1. INTUIÇÃO ESTRATÉGICA:
VER O QUE OS OUTROS NÃO VÊEM
A IA pode identificar padrões. Pode prever comportamentos. Pode recomendar caminhos. Mas só o ser humano tem a capacidade de intuir o que ainda não está nos dados, de ligar pontos aparentemente desconexos, de antecipar movimentos do mercado que ainda não chegaram aos powerpoints. Esta intuição estratégica não é um dom sobrenatural. É uma competência que se desenvolve com experiência, exposição a múltiplos contextos e muita curiosidade. Os líderes que se destacam não são apenas bons analistas, são também visionários. Intuem alterações no mercado antes de serem sentidas. Sentem o fim de tendências antes de os relatórios as confirmarem. E ousam agir antes de se formar consenso. Num mundo onde todos têm acesso aos mesmos dados, o diferencial não está na informação, mas sim na interpretação. E nisso, a intuição humana continua imbatível.
2. INTELIGÊNCIA EMOCIONAL:
LIDERAR COM HUMANISMO
A ironia da era digital é esta: quanto mais automatizamos processos, mais valorizamos aquilo que não pode ser automatizado. A empatia. A escuta ativa. A capacidade de criar confiança num board dividido ou de unir uma equipa após uma reestruturação difícil.
A Inteligência Emocional, que é a capacidade de perceber, gerir e influenciar emoções, será cada vez mais o que unirá as organizações. Os melhores líderes não são apenas estrategas brilhantes, são também maestros das relações humanas. Sabem quando pressionar e quando apoiar. Sabem quando falar e, mais importante, quando ouvir.
Tenho observado que os líderes que sobem mais alto, e que se mantêm no topo, são aqueles que dominam este equilíbrio entre performance e proximidade, entre exigência e empatia. A IA pode tomar decisões, sim, mas só os humanos conseguem encontrar o equilíbrio entre os dados e as pessoas.
3. COMPETÊNCIA POLÍTICA:
NAVEGAR O PODER COM ELEGÂNCIA
Fala-se pouco disto, mas a política organizacional não desapareceu com a tecnologia. Pelo contrário: em ambientes mais ágeis, menos hierárquicos e mais voláteis, a capacidade de construir alianças, negociar interesses e influenciar stakeholders tornou-se ainda mais crítica.
Competência Política, ou “Political skills”, não é sinónimo de manipulação. Esta competência simboliza a arte de ler o contexto, compreender agendas ocultas, escolher os aliados e agir com o timing certo. O domínio desta competência pode ser a diferença entre uma ideia genial que morre na gaveta e uma visão transformadora que mobiliza uma organização.
Num mundo onde os organigramas formais valem cada vez menos, os líderes mais eficazes são aqueles que sabem operar nos bastidores, construir consensos e, quando necessário, desafiar o status quo sem se isolarem.

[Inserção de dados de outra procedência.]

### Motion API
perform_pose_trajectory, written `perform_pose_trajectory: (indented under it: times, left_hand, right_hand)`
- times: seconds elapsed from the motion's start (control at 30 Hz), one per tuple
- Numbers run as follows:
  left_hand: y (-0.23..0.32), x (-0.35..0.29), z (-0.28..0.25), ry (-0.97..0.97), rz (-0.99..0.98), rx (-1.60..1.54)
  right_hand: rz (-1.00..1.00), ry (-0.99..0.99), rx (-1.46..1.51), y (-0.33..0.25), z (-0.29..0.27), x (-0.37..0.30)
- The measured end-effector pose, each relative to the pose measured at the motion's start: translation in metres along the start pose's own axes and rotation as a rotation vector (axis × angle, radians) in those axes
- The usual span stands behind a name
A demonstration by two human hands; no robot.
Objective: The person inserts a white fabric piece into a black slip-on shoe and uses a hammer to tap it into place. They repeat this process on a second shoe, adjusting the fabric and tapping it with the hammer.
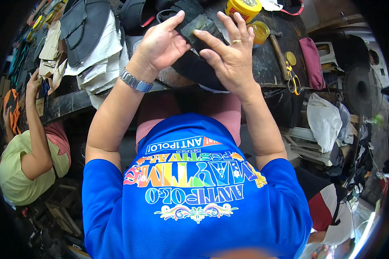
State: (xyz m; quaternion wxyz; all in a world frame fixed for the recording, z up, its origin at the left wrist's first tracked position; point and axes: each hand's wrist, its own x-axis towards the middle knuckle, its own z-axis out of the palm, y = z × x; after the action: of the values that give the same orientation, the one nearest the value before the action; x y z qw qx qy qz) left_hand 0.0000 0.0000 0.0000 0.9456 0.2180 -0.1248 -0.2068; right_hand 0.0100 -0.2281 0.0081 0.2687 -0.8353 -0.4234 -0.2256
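Note:
A small dark block point(199, 28) with a rough, yellowish-flecked face rests against the fingers of my left hand point(161, 46). That hand is palm up, its thumb lifted off; its other fingers are partly hidden behind the block. The index fingertip of my right hand point(233, 54) touches the block's face, while the remaining fingers are spread and hold nothing. Beneath both hands lies a black curved piece point(199, 71) on the workbench. A yellow tub point(243, 8) and an open jar of amber stuff point(260, 32) stand just beyond my right hand.
A hammer point(278, 56), yellow-handled scissors point(294, 82) and a maroon roll point(311, 62) lie on the right of the dark bench point(263, 69). Black flat pieces point(84, 32) top stacked white sheets point(101, 64) at left. A person in pale green point(26, 168) works farther left.

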Motion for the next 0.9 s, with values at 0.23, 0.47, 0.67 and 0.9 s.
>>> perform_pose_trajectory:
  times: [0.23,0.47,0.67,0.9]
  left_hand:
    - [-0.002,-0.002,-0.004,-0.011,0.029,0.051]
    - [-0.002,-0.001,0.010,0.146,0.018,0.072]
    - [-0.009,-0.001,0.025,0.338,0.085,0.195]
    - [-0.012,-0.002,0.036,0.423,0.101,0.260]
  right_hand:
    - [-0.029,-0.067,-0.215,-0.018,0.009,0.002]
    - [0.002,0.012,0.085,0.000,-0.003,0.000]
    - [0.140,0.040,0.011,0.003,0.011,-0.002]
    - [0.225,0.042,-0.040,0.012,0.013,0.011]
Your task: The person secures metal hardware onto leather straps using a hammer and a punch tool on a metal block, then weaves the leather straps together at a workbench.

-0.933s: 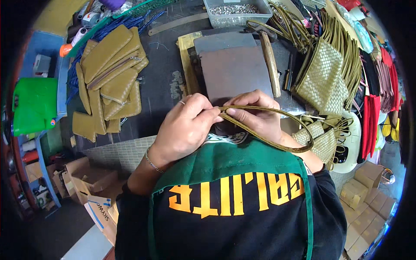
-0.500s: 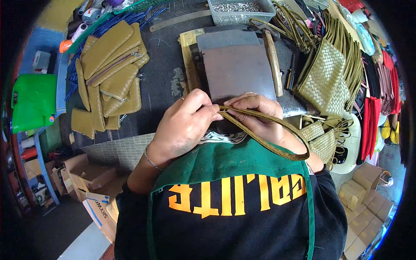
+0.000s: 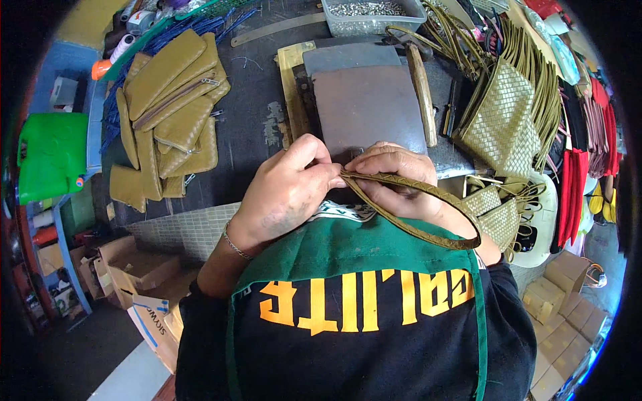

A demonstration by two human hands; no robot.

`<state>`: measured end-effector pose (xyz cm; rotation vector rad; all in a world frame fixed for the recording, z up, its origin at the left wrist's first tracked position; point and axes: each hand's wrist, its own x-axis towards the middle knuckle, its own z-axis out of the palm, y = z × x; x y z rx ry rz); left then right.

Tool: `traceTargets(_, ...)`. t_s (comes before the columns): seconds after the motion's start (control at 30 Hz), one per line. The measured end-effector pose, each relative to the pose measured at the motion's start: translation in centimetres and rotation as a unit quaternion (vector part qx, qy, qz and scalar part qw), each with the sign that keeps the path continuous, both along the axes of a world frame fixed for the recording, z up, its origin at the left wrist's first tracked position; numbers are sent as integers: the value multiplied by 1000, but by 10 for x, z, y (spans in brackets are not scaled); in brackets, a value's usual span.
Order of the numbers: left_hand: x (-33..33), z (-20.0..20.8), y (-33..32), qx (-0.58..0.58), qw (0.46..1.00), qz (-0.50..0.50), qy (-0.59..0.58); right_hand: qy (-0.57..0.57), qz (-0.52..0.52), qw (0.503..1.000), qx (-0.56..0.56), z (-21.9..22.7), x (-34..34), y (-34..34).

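Note:
An olive-brown leather strap (image 3: pixel 428 234) hangs in a loop from my hands, in front of the green apron. With fingers and thumb pinched, my left hand (image 3: pixel 291 187) holds the strap's ends where they come together. My right hand (image 3: pixel 394 174) is closed around the strap just beside that spot, its thumb under the upper run. The fingers hide the exact join between the ends. Directly beyond my hands lies a brown flat slab (image 3: pixel 368 107) on the dark worktable (image 3: pixel 247 100).
Olive quilted pouches (image 3: pixel 177 107) with zippers are piled at the left. A wooden-handled hammer (image 3: pixel 421 97) rests beside the slab. Woven olive pieces with long strips (image 3: pixel 501 120) lie at the right. A clear tub of small metal parts (image 3: pixel 374 25) stands at the back.
The strap's ends are drawn closer together between my fingertips, and the small gap seen there has closed. Both hands stay in nearly the same place. The loop has shifted slightly.

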<state>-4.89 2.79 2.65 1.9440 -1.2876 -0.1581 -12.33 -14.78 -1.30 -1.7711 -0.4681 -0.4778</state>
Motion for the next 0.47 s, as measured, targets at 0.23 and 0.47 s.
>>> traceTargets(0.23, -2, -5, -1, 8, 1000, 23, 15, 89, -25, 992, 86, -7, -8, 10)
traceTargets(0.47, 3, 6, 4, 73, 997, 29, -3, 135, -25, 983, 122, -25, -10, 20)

O futuro é híbrido, mas profundamente humano:
A tentação de deslumbramento com a IA é real. Mas é um erro pensar que a tecnologia substitui a liderança de uma organização. A IA será, sem dúvida, um acelerador brutal. Mas não inspira pessoas.
As empresas do futuro precisarão de líderes capazes de usar a IA para estenderem a sua capacidade, não para a substituir. Precisarão de profissionais que, munidos de dados, continuem a confiar na sua intuição. Que, em tempos de disrupção, mantenham a empatia. Que, em estruturas fluidas, saibam mover-se com influência silenciosa e impacto real.
Acredito que a tecnologia redefine contextos, mas que é o carácter que continua a definir carreiras. E os líderes que dominarão o futuro não serão necessariamente os mais técnicos, mas sim os mais humanos.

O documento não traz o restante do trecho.